The first point is the court’s remark that registration of the design stands as a factor in the registrant’s favour as prima facie evidence of the validity of the design. (Para 19.12) This is despite there being no provision in the Designs Act that is analogous to Section 31 of the TM act, which explicitly allows for this in the case of Trademarks. (See here and here for example)
The second point came when the defendants inter alia contested the novelty and originality of the plaintiff’s design. The court’s rejection of this claim rests on an interesting point that at least partially shifts the usual focus of the Design Act from the “look or appearance” to “utility”. In the court’s words (*long sentence ahead, read slowly*): “when one considers whether the differences between the prior art and the suit design are merely in the nature of trade variants and where the suit design is in respect of a product which is utilitarian in nature, the extent to which the differences in prior art and the suit design would make a difference to the utility of the product has also … to be borne in mind.” It further said that “Where a design is utilitarian, it is possible that the differences vis-a-vis prior art, though minor on a visual inspection, may be substantial where the utility of the product is concerned.” In simple words, when considering a design for a utilitarian product (which is a female urination device here), the extent to which differences in the prior art and the new design affect the product’s utility should be taken into account. Even minor visual differences in a utilitarian design can have a substantial impact on the product’s utility.
The third point arises from the court’s rejection of the defendant’s argument about non-registration of assignment deeds by the plaintiffs under Sections 30(1), (3) and (5) of the Design Act, 2000 which disentitles it to interlocutory relief. In this case, the plaintiff got its exclusive right to suit design through an assignment, which required it to be registered with the Controller of Design. Apparently, the plaintiff attempted to register it but the registration did not happen. The plaintiff submitted evidence to demonstrate that it wasn’t due to the plaintiff’s inaction. The court accepted the plaintiff’s claim; its reasoning is roughly rooted in the maxim “Lex non cogit ad impossibilia” which means “the law does not compel a man to do the impossible”. I say “roughly” because the court said so while linking the maxim to a Supreme Court Case. According to the court, if a citizen’s entitlement to rights is based on obtaining a certification or registration from a governmental authority, and the citizen applies within the allotted time to obtain the certification or registration, the governmental authority’s failure to issue the certification or registration cannot harm the citizen. In such a scenario, the citizen should be treated as having obtained the required certification or registration.
Here too, I think the court has enlarged the “ground” to play with facts. For instance, stating “design’s registration is prima-facie proof of its validity” can be argued to be automatically equating this principle (now) in design law with other IP laws that recognise this principle such as trademark and copyright. And if so, the reasoning of those other laws can be now relatively easier to borrow into design law; if not today, at some point in future, especially if this gets normalized in future litigation and arguments.

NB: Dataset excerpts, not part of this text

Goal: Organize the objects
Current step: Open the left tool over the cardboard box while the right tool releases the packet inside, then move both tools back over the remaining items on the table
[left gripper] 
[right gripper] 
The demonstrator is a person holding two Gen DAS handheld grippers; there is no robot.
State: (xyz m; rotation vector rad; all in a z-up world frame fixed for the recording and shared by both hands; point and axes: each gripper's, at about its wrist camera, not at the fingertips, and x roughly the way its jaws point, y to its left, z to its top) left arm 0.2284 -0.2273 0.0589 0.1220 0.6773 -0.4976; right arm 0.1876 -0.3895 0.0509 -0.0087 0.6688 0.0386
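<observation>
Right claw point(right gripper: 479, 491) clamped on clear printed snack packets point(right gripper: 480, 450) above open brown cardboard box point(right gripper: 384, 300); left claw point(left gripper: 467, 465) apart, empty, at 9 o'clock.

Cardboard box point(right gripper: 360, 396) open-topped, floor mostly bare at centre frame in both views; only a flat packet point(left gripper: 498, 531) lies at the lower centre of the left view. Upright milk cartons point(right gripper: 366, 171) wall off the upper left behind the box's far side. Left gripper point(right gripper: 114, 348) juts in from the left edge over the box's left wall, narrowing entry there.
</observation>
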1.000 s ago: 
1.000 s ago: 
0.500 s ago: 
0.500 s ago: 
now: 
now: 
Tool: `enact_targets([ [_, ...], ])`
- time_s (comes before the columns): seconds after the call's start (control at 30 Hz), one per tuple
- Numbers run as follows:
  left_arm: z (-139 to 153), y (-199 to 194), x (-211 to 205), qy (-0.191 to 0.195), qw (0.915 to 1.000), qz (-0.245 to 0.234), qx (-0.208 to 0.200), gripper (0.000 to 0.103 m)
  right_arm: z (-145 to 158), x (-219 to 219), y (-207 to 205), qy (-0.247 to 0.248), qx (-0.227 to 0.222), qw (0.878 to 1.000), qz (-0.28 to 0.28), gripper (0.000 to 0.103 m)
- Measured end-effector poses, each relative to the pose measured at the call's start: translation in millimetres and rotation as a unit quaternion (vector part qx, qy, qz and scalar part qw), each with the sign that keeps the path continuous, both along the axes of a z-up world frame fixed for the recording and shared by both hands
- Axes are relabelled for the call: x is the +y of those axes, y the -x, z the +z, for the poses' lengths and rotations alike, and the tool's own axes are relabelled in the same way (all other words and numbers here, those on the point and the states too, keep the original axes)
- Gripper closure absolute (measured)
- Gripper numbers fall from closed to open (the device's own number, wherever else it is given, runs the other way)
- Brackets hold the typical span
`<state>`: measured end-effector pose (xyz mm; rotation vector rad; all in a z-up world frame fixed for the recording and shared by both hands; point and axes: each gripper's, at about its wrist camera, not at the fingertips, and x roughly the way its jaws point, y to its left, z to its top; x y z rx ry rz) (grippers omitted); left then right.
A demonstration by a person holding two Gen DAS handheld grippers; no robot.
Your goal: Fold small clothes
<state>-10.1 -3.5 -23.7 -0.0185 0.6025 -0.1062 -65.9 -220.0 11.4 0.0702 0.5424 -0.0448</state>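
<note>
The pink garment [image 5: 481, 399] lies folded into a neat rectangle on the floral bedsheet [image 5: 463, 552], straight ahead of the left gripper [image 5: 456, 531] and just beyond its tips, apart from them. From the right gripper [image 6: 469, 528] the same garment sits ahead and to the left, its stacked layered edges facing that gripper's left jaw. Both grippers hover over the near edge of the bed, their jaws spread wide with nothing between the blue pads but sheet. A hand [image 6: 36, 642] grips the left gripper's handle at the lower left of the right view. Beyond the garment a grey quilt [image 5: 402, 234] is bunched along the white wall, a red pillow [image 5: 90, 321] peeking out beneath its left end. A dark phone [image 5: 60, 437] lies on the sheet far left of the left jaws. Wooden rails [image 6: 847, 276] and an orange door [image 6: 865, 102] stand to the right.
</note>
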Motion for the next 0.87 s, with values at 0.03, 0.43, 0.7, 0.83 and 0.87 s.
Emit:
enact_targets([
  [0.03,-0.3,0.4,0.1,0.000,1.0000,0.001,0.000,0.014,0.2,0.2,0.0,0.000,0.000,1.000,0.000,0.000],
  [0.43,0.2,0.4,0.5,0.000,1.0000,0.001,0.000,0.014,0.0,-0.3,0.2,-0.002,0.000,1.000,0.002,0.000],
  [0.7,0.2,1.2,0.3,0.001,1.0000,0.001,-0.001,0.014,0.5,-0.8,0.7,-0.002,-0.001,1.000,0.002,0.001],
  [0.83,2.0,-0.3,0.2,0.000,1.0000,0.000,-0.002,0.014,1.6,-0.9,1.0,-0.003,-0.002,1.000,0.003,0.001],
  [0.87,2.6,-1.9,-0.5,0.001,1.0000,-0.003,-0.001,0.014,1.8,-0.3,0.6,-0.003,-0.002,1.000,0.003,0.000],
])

Similarly, the court’s remark on how to see the minor similarities can be a pivotal point for future cases to harp and hyper-highlight the “utilitarian” nature of their designs and underscore the minor similarities or dissimilarities in the tune of their interest. For clarification, my idea here is not to critique these cases or cavil their clarifications. Instead, it is to underscore the underlying structure of our legal thoughts and reasonings which thrive through this tidbit-ish legal stuff.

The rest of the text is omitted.